In refusing to allow the appellee to pursue claims of punitive damages, the trial court apparently concluded that the facts of this case do not demonstrate the type of wanton, wilful or malicious conduct which traditionally authorizes the right to punitive damages. Based upon our review of the record, we cannot say that the trial court erred in this decision. Accordingly, for the reasons stated above, the judgment of the circuit court is affirmed.
Affirmed.
. The appellee began Image Keepers sometime in 1988 and the Kroger store in Gassaway was his first contract.
. Floor maintenance and janitorial services provided by commercial floor-cleaning businesses like Mr. Shrewsberry’s are performed when the stores are closed or when they are the least busy. Consequently, it was agreed that the appellant would perform these services at the Gassaway store between the hours of 11:00 p.m. and 9:00 a.m. and between the hours of 10:00 p.m. and 8:00 a.m. at the Kanawha Mall.
.In addition to this “cancellation” provision, both contracts contained a "termination” provision, which stated, in relevant part: “If the Contractor fails to perform the work with reasonable diligence and efficiency in Kroger’s judgment, Kroger may terminate the contract by giving the Contractor thirty days written notice[.j”
. Mr.
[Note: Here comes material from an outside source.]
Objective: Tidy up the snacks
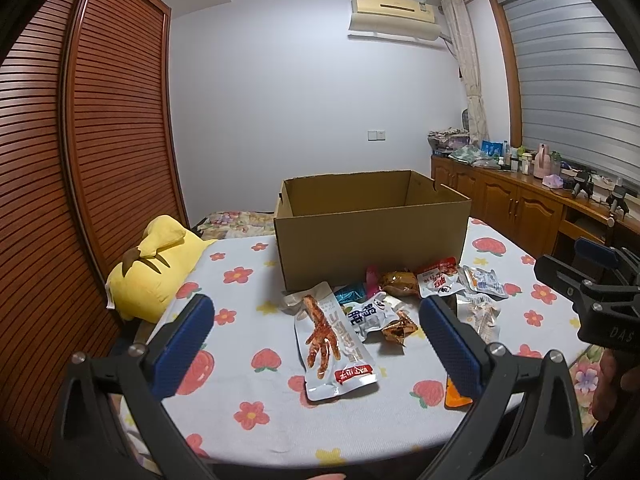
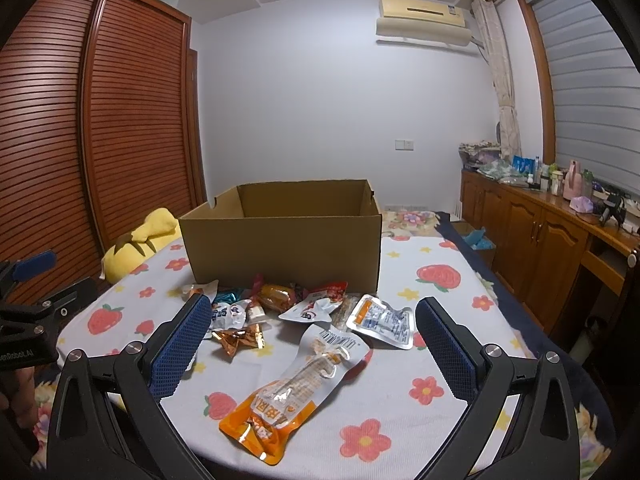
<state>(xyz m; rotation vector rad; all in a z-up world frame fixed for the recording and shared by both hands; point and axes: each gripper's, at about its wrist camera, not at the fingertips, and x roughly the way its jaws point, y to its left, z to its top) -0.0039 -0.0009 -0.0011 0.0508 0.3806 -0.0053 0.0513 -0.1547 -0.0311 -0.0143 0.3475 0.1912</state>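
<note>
An open brown cardboard box (image 1: 372,236) (image 2: 284,244) stands on a round table with a flower-print cloth (image 1: 248,392) (image 2: 400,408). Several snack packets lie in front of it. A silver chicken-foot packet (image 1: 334,348) rests between the wide-apart fingers of my left gripper (image 1: 316,316), which is open and holds nothing. An orange and clear packet (image 2: 292,392) lies between the fingers of my right gripper (image 2: 314,314), also open with nothing in it. Behind are a red and white packet (image 1: 438,280) (image 2: 316,304), a silver flat packet (image 2: 380,320) and a gold candy wrapper (image 1: 398,328) (image 2: 238,338).
A yellow plush toy (image 1: 156,268) (image 2: 140,240) sits at the table's left edge by a slatted wooden wardrobe (image 1: 88,128). A wooden sideboard (image 2: 540,236) with bottles runs along the right wall. The other hand-held gripper (image 1: 592,288) (image 2: 28,312) shows at each view's edge.
</note>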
Najar is also involved in the cleaning and maintenance of large retail businesses.
. At Mr. Najar’s insistence, the appellee sent to him a document, entitled "Aztec Repossession Services” which purportedly gave "the bearer the authority to reclaim the equipment listed below- Recovery of the below listed equipment will facilitate closeing [sic] this account."
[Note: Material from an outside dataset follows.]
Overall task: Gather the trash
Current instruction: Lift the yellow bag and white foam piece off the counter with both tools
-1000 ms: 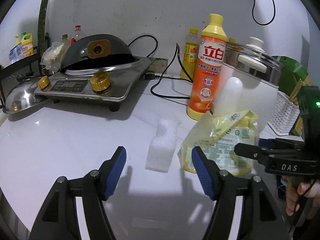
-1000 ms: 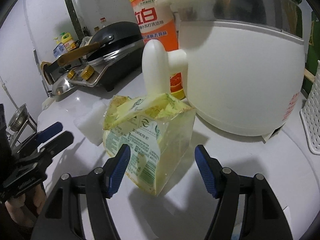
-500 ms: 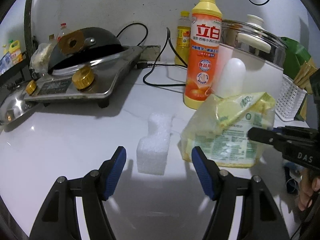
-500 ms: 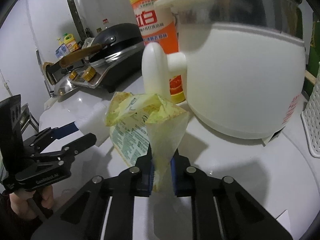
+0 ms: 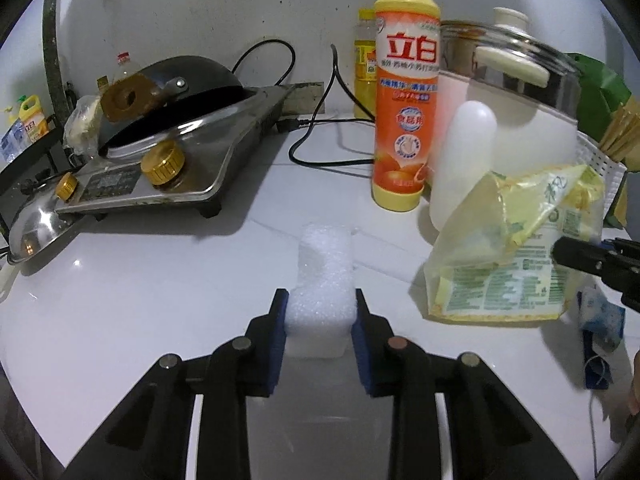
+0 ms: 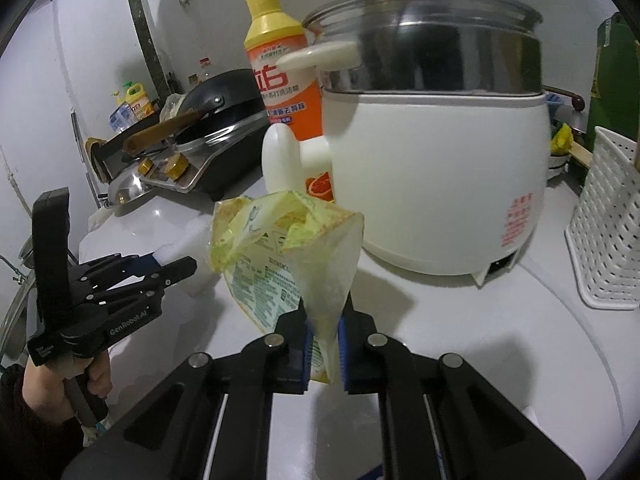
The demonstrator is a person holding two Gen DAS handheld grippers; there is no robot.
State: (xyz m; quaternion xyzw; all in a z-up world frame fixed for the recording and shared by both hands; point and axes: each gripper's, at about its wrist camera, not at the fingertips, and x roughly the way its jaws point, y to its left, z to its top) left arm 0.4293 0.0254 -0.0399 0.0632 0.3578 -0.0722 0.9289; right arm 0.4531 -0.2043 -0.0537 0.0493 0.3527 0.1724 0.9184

. Before purchasing the floor cleaning machines from the appellants in 1989, the appellee had rented similar machines from Mr. Najar, for which the appellee owed Mr. Najar $100. Initially, the appellee believed Mr. Najar seized the Sidewinder as a means of recouping that $100 debt.
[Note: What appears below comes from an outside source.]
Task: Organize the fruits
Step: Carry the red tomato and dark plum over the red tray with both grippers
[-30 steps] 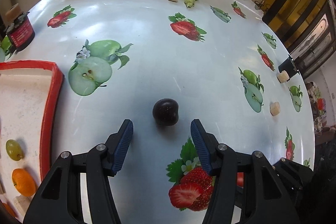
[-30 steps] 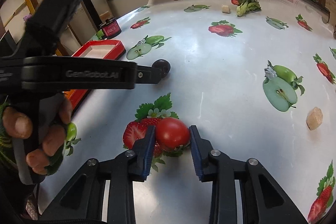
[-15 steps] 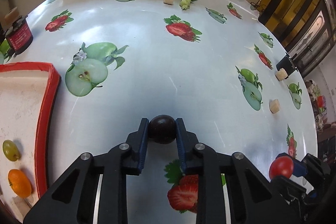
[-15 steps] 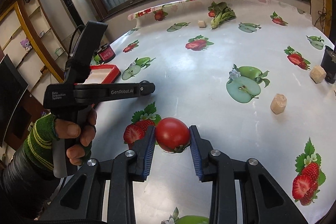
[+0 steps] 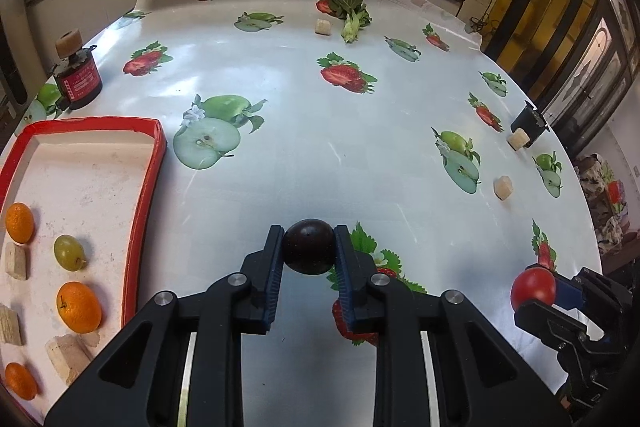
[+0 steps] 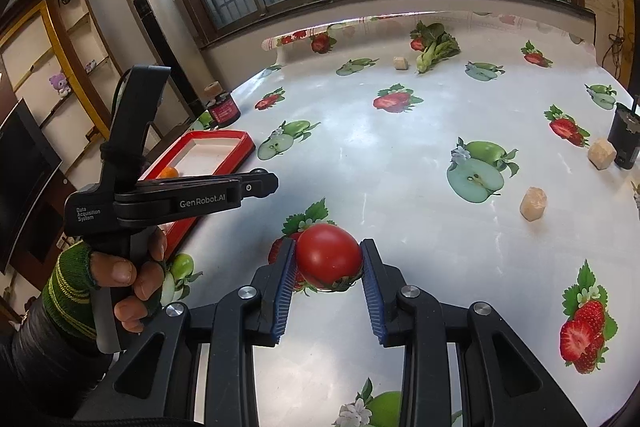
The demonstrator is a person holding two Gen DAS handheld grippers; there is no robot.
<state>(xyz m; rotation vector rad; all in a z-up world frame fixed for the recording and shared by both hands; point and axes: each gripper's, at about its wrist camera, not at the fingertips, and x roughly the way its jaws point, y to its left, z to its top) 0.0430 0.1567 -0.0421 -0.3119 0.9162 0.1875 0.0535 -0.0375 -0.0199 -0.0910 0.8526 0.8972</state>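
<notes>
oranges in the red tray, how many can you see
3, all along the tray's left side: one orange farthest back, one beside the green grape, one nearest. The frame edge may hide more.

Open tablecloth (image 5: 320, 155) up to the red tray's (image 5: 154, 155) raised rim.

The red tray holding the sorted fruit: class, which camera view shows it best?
The left wrist view. The red tray lies open there, with oranges and a green grape visible inside. The right wrist view catches only its far end, mostly hidden behind the left gripper.
</notes>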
. The Sidewinder is used one to two times per year, depending upon the daily maintenance of the floor.
. The appellee attempted to rent another Sidewinder or a machine comparable to it, but was unsuccessful. He further attempted to scrub the floor with a buffer, but that machine could not do the job properly.
. The floor maintenance contractor which previously held the Kanawha Mall contract did not sufficiently maintain the condition of the sales floor. Consequently, that contract was terminated.
. The record reflects that the appellee had lost two other contracts with the Lewisburg Kroger and the South Hills Kroger. However, the ap-pellee does not contend that these two contracts were lost due to the appellant's unlawful seizure' of his Sidewinder. The appellee presently has floor maintenance contracts with four Kroger stores in West Virginia. In order to fulfill these
*315 contracts, the appellee was eventually forced to purchase another Sidewinder from the appellant via a third party. By purchasing another Sidewinder, the appellee was able to properly strip the floors of these other stores.. William Najar was originally a co-defendant in this action. However, the jury found that he was not liable. Though notice of the hearing on the appellee's motion for immediate possession was given to all parties, the appellant did not appear either in person or by counsel.
. The circuit court issued a stay of its order granting the appellee immediate possession of the Sidewinder based on an altered copy of the appellant’s agreement with the appellee regarding payment on the Guzzler. Added to the appellant's copy of the agreement, below the parties’ signatures, was language purportedly creating a security interest in all three machines. When the circuit court ordered the appellant to produce the original of the document, the appellant refused.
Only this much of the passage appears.